Lo scorso 12 febbraio il presidente del Consiglio, Giuseppe Conte, durante una seduta del Parlamento europeo, è stato duramente attaccato dal belga, leader dei liberali, Guy Verhofstadt. Pur ricordando che “l’Italia è il luogo dove è nata la civiltà europea” e che “la degenerazione politica attuale” del nostro Paese “è iniziata almeno vent’anni fa”, Verhofstadt ha chiesto al premier: “Per quanto tempo ancora sarà il burattino mosso da Salvini e di Maio?”.
Si può condividere nulla dei provvedimenti messi in campo dal Governo Lega-5 Stelle - tra l’altro l’unico possibile dopo le elezioni del 4 marzo 2018 -, ma non si possono accettare gli insulti perché offendono l’intera nazione. Chi rappresenta le Istituzioni di un Paese, in quel momento rappresenta tutti i cittadini di quel Paese.

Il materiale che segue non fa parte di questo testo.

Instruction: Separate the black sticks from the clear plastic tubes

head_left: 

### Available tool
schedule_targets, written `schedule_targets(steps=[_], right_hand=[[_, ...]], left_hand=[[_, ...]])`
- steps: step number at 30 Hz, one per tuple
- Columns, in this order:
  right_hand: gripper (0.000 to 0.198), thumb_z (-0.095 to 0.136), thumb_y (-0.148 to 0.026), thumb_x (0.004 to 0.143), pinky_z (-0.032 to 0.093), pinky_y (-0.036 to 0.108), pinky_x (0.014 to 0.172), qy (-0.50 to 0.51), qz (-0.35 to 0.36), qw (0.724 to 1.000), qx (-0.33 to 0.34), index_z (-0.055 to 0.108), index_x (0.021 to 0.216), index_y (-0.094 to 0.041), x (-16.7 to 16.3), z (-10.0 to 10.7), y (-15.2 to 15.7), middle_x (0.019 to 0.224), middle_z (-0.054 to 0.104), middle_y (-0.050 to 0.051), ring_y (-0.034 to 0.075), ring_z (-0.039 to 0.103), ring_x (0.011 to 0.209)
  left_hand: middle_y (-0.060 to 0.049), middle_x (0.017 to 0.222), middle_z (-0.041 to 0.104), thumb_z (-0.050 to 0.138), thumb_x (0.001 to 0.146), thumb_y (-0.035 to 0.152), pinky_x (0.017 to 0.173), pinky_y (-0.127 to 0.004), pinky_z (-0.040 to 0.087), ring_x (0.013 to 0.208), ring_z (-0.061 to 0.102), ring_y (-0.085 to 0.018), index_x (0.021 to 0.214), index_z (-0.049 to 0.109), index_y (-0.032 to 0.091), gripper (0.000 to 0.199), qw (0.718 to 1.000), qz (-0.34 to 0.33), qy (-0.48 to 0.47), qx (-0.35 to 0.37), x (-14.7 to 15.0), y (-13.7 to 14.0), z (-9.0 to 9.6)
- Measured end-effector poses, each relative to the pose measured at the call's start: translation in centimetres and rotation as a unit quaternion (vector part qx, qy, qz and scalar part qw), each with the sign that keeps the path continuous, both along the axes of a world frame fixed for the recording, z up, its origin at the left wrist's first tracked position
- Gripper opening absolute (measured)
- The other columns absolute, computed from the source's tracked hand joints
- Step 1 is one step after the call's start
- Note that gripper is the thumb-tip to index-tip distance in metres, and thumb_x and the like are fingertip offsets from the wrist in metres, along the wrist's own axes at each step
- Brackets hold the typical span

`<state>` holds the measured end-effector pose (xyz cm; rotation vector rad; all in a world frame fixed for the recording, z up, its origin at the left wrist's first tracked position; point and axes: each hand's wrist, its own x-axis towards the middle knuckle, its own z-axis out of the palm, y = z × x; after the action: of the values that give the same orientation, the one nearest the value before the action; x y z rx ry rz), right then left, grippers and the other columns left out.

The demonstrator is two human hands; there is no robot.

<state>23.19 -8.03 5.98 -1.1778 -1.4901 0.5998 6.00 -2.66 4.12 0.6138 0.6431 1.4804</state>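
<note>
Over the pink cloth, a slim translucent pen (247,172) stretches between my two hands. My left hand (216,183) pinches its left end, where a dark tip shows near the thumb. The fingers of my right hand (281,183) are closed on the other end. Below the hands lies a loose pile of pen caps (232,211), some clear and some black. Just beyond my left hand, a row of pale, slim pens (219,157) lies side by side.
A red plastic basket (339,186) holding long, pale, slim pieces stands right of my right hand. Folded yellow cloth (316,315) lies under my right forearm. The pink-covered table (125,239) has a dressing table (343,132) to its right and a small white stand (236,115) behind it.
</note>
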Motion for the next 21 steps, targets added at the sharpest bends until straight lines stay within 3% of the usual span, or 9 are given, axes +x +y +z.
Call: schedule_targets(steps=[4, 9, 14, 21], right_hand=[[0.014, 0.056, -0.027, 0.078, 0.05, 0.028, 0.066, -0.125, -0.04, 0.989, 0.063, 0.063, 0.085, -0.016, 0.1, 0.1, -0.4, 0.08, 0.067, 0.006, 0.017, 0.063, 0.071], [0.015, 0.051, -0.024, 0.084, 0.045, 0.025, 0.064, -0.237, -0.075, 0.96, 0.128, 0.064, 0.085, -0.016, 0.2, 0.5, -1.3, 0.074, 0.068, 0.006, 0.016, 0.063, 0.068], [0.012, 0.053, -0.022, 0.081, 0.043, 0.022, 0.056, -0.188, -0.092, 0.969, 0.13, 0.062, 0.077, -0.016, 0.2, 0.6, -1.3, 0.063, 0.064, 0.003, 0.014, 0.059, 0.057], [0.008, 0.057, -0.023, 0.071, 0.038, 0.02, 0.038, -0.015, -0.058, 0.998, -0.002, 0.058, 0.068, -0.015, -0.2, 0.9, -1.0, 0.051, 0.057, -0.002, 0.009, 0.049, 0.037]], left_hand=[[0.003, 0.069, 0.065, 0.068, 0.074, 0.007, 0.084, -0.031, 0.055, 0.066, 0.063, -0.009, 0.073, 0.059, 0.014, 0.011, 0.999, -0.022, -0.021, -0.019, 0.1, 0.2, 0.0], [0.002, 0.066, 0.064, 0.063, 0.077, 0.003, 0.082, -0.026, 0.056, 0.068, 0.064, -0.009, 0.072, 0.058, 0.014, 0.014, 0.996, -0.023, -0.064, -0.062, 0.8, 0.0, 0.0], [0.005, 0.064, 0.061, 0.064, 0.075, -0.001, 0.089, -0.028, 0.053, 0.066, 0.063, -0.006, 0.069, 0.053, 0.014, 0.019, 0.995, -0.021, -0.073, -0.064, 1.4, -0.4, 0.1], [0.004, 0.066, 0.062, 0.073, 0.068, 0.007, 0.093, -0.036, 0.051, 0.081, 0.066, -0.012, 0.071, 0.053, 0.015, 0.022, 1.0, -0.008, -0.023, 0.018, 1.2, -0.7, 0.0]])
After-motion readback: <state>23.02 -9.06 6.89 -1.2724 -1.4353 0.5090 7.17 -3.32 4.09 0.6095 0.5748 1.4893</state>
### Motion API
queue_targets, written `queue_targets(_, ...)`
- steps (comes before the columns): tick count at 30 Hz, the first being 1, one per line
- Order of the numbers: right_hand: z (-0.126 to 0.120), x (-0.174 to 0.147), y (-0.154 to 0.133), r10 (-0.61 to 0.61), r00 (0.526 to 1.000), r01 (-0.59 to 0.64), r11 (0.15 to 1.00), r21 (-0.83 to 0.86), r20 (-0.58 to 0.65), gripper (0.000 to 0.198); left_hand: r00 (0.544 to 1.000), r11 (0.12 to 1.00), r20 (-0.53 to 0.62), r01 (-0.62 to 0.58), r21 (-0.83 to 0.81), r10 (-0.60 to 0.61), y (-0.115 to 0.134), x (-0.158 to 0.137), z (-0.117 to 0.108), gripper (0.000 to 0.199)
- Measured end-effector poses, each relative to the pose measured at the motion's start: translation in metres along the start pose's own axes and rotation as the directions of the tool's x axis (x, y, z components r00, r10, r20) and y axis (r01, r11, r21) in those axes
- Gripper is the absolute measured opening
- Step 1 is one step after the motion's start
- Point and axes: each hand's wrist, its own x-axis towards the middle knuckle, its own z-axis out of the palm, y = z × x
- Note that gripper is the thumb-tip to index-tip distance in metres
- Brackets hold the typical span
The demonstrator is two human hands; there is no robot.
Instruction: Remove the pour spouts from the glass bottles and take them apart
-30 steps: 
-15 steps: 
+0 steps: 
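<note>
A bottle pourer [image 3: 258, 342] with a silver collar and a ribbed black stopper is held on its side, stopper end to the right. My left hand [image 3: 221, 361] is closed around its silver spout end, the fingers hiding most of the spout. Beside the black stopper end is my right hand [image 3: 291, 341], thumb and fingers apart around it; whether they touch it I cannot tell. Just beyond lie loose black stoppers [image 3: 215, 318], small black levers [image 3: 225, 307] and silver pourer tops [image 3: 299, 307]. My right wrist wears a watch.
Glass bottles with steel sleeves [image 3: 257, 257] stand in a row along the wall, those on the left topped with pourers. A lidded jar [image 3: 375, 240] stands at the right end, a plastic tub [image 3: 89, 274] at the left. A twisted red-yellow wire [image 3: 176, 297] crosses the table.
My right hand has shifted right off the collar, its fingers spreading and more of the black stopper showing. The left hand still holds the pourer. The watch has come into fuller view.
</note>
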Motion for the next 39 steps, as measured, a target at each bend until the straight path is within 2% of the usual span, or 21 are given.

Di conseguenza, Conte, pur con i comprensibili distinguo, doveva essere difeso dai politici di tutti i partiti. Altrimenti è come veder screditare tuo padre, ma non correre in suo soccorso perché con lui hai litigato. Ecco cosa manca in Italia: il senso delle Istituzioni e il rispetto di chi le guida.
Salvini e Di Maio non sono andati al potere da soli, ma ce li hanno mandati gli italiani. A grande maggioranza. E Conte, pur non essendo stato eletto, è stato scelto da loro come persona capace di mediare le difficoltà del contratto di governo firmato da Lega e 5 Stelle.
Se la situazione non va più bene, in democrazia c’è un’unica via maestra: votare di nuovo. Ma è una strada difficile da percorrere quando le opposizioni non graffiano, in quanto prima devono nascondere sotto il tappeto la polvere che hanno sollevato e di cui si sono nutriti per anni.
Solo quando ci sarà un’alternativa credibile si potrà mandare a casa Conte. Evitando, però, di dirgli che è un burattino.